- From: Kristof Zelechovski <giecrilj@stegny.2a.pl>
- Date: Thu, 31 May 2007 12:20:07 +0200
You should rather begin with (plain text) CR LF to subvert document type sniffing. It is meant to be plain text, after all. You do not use tags in plain text, be they fake or genuine. Cheers Chris -----Original Message----- From: whatwg-bounces@lists.whatwg.org [mailto:whatwg-bounces at lists.whatwg.org] On Behalf Of gary turner Sent: Wednesday, May 30, 2007 10:21 PM To: Henri Sivonen Cc: WHATWG; Ian Hickson; Gervase Markham Subject: Re: [whatwg] Style sheet loading and parsing (over HTTP) Henri Sivonen wrote: > <snip> > > I was serious. If you want to display plain text in the browser content > area, it seems that prepending "<plaintext>" and sending it as text/html > is more likely not to invoke sniffing than sending it as text/plain. > This use case doesn't require an end tag. > Ah. That, "prepending", gives me a better idea of your meaning. Eg., a file, source.html, containing <plaintext> <html> ... </html> would not be sniffed by IE, and would be rendered as plain text.
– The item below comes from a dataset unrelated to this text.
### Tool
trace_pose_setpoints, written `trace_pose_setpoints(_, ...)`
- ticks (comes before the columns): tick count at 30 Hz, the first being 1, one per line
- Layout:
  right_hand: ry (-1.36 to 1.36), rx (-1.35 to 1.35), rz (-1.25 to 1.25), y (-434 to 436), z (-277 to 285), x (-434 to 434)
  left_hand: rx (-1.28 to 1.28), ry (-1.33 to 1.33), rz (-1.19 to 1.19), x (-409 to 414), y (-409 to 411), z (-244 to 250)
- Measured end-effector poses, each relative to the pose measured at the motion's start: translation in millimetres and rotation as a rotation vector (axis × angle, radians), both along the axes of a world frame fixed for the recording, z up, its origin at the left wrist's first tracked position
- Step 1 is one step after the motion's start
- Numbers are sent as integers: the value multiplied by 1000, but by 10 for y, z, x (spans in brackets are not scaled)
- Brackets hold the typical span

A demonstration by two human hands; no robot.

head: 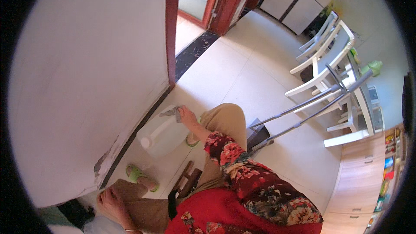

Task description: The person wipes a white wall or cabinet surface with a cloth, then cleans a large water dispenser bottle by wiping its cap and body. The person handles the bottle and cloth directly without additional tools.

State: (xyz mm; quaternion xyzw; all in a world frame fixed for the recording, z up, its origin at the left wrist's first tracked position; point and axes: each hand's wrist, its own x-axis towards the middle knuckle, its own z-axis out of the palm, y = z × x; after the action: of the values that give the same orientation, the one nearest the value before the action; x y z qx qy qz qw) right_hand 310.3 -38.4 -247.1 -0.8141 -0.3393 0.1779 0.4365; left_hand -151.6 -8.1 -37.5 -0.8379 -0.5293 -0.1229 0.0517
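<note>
My right hand (188,117) grips a grey cloth (172,112) and presses it on the end of a large translucent white plastic jug (167,139). The jug lies or leans on the floor between my feet, its round white cap (146,142) towards me; whether it is upright is hard to tell. A handle ridge runs along its top. My left hand (111,198) rests over my left knee, with nothing seen in it. Green slippers (135,173) are on my feet. Beneath me part of a brown wooden stool (188,178) shows.
A white wall (91,55) with a dark, peeling skirting rises on the left. A long-handled dustpan (260,133) and its companion pole stand to my right. Farther right are white chairs (320,61), a table and a wooden cabinet (360,169). Ahead is a red-framed doorway (172,32).
</note>
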Motion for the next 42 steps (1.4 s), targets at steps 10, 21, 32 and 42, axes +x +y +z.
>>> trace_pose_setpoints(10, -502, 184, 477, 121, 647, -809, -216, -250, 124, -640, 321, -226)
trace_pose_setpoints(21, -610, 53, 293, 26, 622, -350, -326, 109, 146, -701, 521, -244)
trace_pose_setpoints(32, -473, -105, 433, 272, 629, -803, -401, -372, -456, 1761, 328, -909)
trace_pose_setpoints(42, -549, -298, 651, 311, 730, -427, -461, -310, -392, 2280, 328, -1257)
Where normally, the file, as source.txt, with its text/plain content type, and without the <plaintext> tag, would be sniffed by IE and rendered as an html document. If a UAs were to simply honor the server response header, it would obviate the need for such an inelegant work-around. Thanks for the clarification. cheers, gary -- Anyone can make a usable web site. It takes a graphic designer to make it slow, confusing and painful to use.